Kata Blanka Vas celebrates winning stage one of the Tour de Suisse

(Image credit: Getty Images)

Even the team themselves consider the streak "bizarre". One wonders if the riders got tired of celebrating - probably not.

"If you look at our results, I can really only conclude myself that it is ridiculously good," Danny Stam, the team's sports manager, said before the Tour de Suisse. "We have had a bizarrely good spring. We never expected these performances ourselves."

"I can't exactly pinpoint a reason for this success either. We had a good preparation for the season in Spain, where we again worked a bit harder than previous years. Then we were quickly successful and managed to keep this flow in the team. Everyone drives each other to a higher level this way.

"Of course we are immensely proud of it. However, we also know that this series is going to stop somewhere. Every race you start again at zero."

SD Worx has somehow managed to build a team that can win in almost any situation: across stage races, one-day challenges and in sprints, and it is something that its rivals couldn't seem to stop. The Dutch team has won 35 times this season, 24 times more than FDJ Suez, who has won the second-most of any team. In fact, SD Worx has finished second in 16 races, five more times than FDJ has won. 

In Lorena Wiebes and Lotte Kopecky the team has two of the fastest, if not the two fastest, women in the peloton; in Marlen Reusser they have one of the best time triallists and all-round rouleurs, and in Demi Vollering they have the best climber/puncheur in the world of women's cycling right now.
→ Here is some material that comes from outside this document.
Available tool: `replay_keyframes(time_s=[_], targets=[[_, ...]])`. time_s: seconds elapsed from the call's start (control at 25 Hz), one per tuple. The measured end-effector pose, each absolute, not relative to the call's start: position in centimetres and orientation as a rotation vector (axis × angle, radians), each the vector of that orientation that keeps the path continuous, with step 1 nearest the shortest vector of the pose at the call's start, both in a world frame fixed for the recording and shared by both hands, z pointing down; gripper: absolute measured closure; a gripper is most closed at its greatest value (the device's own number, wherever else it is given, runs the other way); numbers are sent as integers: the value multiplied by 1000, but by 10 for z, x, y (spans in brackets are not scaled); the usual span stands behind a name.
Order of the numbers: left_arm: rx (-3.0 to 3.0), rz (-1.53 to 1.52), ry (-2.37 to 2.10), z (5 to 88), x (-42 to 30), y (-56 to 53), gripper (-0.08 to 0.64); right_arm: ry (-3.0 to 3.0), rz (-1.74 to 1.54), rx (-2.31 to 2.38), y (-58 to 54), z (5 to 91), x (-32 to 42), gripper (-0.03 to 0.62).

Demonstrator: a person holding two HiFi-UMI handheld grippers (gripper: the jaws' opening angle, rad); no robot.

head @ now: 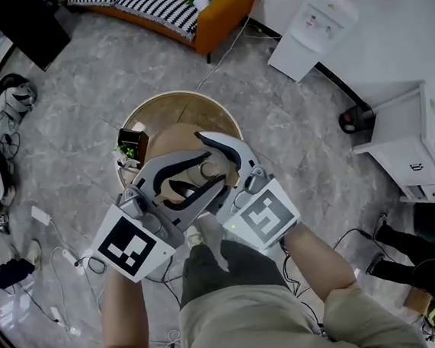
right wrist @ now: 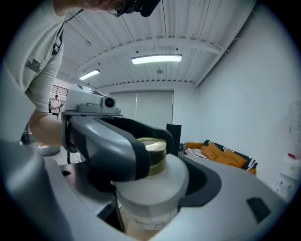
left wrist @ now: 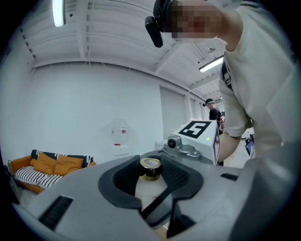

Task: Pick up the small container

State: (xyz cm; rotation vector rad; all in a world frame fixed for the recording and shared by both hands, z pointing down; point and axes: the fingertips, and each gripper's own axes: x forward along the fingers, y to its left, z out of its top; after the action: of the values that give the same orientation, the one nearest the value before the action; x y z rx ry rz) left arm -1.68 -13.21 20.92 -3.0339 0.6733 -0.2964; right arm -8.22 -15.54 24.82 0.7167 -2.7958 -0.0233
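The small container (head: 212, 170) is a white jar with a gold lid (right wrist: 155, 153), held up above the round table. Both grippers meet on it. My left gripper (head: 201, 177) comes in from the lower left, and its dark pads (left wrist: 176, 176) close round the gold lid (left wrist: 150, 167). My right gripper (head: 221, 160) reaches in from the lower right, with its jaws clasped round the jar's white shoulder (right wrist: 157, 181). Much of the jar's lower body is hidden by the jaws in every view.
Below the grippers stands a round wooden table (head: 223, 114) with a small dark box (head: 131, 145) on its left side. An orange sofa (head: 221, 12) and a white cabinet (head: 314, 26) stand farther off. Cables (head: 61, 257) trail over the floor, and a person's legs (head: 406, 262) show at the right.
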Motion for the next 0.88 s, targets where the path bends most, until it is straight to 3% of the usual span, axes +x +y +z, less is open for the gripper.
replay_keyframes(time_s=[0.4,0.88], targets=[[-3036,-270,716,104,-13,-69,426,-2744,-55,679,-92,148,-77,259],[-3045,-309,826,86,-22,-37,425,-2824,13,563,-53,124,-87,258]])
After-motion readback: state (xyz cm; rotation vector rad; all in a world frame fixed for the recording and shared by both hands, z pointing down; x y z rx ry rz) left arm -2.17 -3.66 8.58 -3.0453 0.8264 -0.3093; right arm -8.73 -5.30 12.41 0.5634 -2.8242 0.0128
Add in the enviable cast of support riders, from Kata Blanka Vas to Christine Marjerus, and it is hard to beat the juggernaut.

It took a 21-year-old on stage three of the Tour de Suisse to finally derail the train. Gasparrini pounced on Reusser and Vollering's leadout work, powered past Arlenis Sierra (Movistar) to take the win in Ebnat-Kappel, the second of her career. It is hardly back to the drawing board for SD Worx - the team still lead the GC and points competitions - but it is a fresh start. 

The streak being over also seems like good news for those of us who hope for a competitive Tour de France Femmes, just over a month away. Let's see how many wins SD Worx rack up before then.